Drill Workshop -- Spill

Env:

Drill 1.0

Theory:

Hash aggregation and hash join are hash-based operations. Streaming aggregation and merge join are sort-based operations. Both hash-based and sort-based operations consume memory; however, currently, hash-based operations do not spill to disk as needed, but the sort-based operations do.

By default, spill happens in local directory /tmp/drill/spill on each node. (Set by drill.exec.sort.external.spill.directories boot option)

> select * from sys.boot where name in ('drill.exec.sort.external.spill.fs','drill.exec.sort.external.spill.directories');
+------+------+------+--------+---------+------------+----------+-----------+
| name | kind | type | status | num_val | string_val | bool_val | float_val |
+------+------+------+--------+---------+------------+----------+-----------+
| drill.exec.sort.external.spill.directories | STRING | BOOT | BOOT | null | [
    # jar:file:/opt/mapr/drill/drill-1.0.0/jars/drill-java-exec-1.0.0-SNAPSHOT-rebuffed.jar!/drill-module.conf: 145
    "/tmp/drill/spill"
] | null | null |
| drill.exec.sort.external.spill.fs | STRING | BOOT | BOOT | null | "file:///" | null | null |
+------+------+------+--------+---------+------------+----------+-----------+
2 rows selected (0.112 seconds)

Goal:

Test spill behavior of sort-based and hash-based operations.
Know how to change the spill directory.

Workshop:

1. Sort-based Operation test

Parameter "planner.memory.max_query_memory_per_node" sets the maximum estimate of memory for a query per node. If the estimate is too low, Drill re-plans the query without memory-constrained operators. By default, it is set to 2G per node.
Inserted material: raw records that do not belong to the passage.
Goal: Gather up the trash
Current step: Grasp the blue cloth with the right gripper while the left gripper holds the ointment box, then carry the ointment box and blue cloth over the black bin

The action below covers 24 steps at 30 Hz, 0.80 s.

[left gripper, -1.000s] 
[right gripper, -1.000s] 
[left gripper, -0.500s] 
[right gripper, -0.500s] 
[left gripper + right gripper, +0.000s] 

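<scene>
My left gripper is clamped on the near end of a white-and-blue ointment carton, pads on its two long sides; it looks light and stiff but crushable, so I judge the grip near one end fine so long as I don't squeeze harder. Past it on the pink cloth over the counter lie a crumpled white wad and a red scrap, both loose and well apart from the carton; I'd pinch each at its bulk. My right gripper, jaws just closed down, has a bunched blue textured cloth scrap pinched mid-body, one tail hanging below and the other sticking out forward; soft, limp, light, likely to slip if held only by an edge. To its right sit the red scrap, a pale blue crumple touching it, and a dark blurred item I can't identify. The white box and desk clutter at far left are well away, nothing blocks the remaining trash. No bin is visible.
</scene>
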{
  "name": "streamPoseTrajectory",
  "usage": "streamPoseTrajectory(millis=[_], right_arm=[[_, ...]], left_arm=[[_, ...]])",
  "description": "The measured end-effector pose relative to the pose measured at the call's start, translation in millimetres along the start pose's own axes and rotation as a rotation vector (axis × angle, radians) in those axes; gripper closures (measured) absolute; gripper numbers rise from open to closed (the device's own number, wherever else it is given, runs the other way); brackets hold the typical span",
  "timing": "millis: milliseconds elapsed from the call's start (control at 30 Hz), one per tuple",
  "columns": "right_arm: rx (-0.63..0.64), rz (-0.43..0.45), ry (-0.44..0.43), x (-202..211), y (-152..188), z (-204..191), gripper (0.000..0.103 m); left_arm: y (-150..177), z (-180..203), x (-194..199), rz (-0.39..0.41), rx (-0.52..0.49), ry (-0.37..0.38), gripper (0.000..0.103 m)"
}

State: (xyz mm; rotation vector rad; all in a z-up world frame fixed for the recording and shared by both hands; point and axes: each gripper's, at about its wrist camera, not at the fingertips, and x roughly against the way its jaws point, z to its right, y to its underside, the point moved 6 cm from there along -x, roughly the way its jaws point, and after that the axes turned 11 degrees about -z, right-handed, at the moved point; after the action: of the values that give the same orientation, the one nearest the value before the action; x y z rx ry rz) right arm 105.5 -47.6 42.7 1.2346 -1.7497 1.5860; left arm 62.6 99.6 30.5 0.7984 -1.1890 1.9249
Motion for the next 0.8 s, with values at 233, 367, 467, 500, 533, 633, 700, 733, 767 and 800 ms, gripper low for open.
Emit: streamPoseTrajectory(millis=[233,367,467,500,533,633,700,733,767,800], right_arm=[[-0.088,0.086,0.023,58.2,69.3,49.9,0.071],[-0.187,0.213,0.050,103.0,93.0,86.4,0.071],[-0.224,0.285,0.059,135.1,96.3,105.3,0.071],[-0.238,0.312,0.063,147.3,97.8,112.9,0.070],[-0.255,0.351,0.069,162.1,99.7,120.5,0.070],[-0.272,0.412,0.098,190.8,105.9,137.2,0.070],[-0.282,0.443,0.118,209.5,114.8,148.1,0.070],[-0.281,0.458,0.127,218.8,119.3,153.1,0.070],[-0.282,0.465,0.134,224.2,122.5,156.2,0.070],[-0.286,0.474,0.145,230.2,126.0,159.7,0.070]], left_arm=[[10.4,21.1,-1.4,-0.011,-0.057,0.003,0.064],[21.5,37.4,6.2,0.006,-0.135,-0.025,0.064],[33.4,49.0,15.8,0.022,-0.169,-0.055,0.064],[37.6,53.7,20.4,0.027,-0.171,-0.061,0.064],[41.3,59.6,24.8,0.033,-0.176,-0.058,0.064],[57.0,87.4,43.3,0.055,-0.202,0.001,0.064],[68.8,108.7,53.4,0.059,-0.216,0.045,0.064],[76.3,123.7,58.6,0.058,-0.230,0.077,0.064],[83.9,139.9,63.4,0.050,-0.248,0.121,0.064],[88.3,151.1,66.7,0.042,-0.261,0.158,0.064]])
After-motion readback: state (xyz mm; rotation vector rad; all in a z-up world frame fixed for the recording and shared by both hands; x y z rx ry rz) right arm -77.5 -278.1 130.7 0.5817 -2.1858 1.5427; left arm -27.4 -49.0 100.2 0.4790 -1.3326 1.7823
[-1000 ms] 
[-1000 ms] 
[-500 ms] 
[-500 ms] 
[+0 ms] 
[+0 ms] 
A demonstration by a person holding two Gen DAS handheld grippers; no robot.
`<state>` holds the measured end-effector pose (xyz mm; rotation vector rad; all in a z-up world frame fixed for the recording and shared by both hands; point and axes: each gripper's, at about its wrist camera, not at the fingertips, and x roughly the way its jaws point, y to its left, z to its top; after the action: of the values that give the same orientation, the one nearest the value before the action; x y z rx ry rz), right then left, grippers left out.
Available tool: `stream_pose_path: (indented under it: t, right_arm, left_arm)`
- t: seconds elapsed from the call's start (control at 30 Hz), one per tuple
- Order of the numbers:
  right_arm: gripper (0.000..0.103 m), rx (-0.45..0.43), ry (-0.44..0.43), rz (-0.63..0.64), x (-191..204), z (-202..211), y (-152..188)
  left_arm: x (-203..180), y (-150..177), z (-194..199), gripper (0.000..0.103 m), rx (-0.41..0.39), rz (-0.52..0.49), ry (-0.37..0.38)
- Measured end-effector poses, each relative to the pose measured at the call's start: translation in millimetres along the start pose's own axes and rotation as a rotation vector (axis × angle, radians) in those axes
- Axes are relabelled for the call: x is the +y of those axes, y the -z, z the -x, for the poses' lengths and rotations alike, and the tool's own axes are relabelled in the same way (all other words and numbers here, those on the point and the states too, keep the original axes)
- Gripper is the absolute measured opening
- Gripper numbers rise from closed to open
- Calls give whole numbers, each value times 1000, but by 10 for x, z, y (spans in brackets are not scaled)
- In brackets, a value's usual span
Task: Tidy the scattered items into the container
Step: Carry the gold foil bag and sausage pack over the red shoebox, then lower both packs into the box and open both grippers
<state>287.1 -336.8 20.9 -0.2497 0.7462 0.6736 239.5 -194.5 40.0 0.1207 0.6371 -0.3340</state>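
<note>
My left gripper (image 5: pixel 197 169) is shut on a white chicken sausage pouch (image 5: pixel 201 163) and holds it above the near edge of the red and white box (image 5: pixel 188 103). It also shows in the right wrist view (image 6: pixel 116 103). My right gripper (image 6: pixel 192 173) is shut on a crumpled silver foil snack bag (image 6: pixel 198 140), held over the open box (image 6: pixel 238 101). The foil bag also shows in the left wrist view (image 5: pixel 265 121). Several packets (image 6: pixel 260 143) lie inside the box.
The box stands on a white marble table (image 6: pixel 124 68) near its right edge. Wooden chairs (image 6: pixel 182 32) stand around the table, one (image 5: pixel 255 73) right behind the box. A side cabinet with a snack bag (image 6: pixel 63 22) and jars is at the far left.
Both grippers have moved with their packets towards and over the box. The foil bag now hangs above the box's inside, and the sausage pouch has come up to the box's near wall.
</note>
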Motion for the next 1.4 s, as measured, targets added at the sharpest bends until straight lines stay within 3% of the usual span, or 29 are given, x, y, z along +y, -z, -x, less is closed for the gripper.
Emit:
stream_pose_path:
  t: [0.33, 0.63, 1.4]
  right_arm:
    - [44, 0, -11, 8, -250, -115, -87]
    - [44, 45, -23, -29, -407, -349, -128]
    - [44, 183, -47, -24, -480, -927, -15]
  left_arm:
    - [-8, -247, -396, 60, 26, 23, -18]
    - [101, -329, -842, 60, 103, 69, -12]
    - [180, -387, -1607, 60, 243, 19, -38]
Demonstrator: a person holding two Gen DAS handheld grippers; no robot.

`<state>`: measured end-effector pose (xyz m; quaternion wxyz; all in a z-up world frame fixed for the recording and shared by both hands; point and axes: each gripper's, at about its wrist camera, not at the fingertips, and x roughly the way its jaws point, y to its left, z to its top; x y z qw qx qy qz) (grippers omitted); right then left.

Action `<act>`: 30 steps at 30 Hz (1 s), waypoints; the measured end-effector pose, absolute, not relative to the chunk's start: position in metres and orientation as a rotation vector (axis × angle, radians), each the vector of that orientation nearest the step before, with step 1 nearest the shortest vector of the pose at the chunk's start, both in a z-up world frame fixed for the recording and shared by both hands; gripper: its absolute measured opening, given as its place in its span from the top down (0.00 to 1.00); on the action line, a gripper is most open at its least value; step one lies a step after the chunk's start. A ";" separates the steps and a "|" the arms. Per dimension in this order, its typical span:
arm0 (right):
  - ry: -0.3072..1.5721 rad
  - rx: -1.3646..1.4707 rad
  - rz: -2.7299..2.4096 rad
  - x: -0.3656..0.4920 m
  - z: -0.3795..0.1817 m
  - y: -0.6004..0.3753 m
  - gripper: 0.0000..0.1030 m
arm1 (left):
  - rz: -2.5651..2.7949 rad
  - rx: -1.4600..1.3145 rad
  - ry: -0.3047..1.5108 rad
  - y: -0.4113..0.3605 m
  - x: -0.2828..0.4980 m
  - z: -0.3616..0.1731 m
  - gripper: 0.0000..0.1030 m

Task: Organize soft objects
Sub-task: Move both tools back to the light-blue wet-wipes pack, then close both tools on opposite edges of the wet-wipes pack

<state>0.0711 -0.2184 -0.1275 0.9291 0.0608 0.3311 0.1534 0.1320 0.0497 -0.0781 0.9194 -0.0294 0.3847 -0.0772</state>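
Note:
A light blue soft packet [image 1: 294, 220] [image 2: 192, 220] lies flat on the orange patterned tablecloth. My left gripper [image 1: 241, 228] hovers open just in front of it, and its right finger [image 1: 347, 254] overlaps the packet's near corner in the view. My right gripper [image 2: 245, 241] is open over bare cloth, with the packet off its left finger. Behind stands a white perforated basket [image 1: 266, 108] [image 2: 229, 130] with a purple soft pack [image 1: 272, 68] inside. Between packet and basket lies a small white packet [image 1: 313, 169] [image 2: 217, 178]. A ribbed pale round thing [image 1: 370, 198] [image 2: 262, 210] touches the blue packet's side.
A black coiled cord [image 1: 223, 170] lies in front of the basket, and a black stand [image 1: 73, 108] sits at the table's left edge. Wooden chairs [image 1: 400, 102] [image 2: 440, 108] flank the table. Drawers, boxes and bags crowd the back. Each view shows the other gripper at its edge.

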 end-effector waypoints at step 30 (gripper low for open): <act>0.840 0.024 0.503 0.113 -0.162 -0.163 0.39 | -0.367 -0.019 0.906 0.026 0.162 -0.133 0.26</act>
To make spilling happens easily, we will decrease it to 20MB in below case.
Create a 400MB CSV hive table named "passwords_csv_middle", and do sorting:

alter session set `planner.memory.max_query_memory_per_node`=20000000;
select count(*) from
(
select columns[5] from dfs.root.`user/hive/warehouse/passwords_csv_middle` order by columns[0], columns[1],columns[2]
);

By monitoring the spill directory, we can find out that the spill directory architecture is:
/tmp/drill/spill/<SQL ID>/<major_fragment_ID>/<minor_fragment_ID>/<operator_ID>/<Spill file and CRC file>
For example:

[root@h1 spill]# ls -altr 2aa86ed9-68e6-3345-ef5d-1a0a9bd06768/major_fragment_*/minor_fragment_*/operator*
2aa86ed9-68e6-3345-ef5d-1a0a9bd06768/major_fragment_2/minor_fragment_5/operator_2:
total 50052
drwxr-xr-x 3 mapr mapr     4096 May 16 18:49 ..
-rw-r--r-- 1 mapr mapr   151248 May 16 18:49 .0.crc
-rw-r--r-- 1 mapr mapr 19358710 May 16 18:49 0
drwxr-xr-x 2 mapr mapr     4096 May 16 18:49 .
-rw-r--r-- 1 mapr mapr   245444 May 16 18:49 .1.crc
-rw-r--r-- 1 mapr mapr 31415694 May 16 18:49 1

drillbit.log will show spilling for that SQL ID:

[root@h1 logs]# grep -i '2aa86ed9-68e6-3345-ef5d-1a0a9bd06768' drillbit.log  |grep -i spill |more
2015-05-16 18:49:16,377 [2aa86ed9-68e6-3345-ef5d-1a0a9bd06768:frag:2:1] INFO  o.a.d.e.p.i.xsort.ExternalSortBatch - Merging and spilling to /tmp/drill/spill/2aa86ed9-68e6-3345-ef5d-1a0a9bd06768/major_fr
agment_2/minor_fragment_1/operator_2/0

2. Hash-based Operation test

Let's reduce DRILL_MAX_DIRECT_MEMORY from default 8G to 2G and run a huge hash join.

select count(*) from
(
select a.* from dfs.root.`user/hive/warehouse/passwords_csv_big` a, dfs.root.`user/hive/warehouse/passwords_csv_big` b
where a.columns[1]=b.columns[1]
);

The visualized plan contains "HashJoin":

Drill will not spill and it will fail with below error in drillbit.log:

Caused by: java.lang.OutOfMemoryError: Direct buffer memory

If so, we can disable memory hungry hash join by setting "planner.enable_hashjoin" to false:

alter session set `planner.enable_hashjoin`=false;

The query will probably become sort-based merge join:

3. How to change spill directory.

For MapR clusters, use MapReduce volumes or set up local volumes to use for spooling purposes.
3.1 Create a "spill" directory in "mapred" local volume for each node.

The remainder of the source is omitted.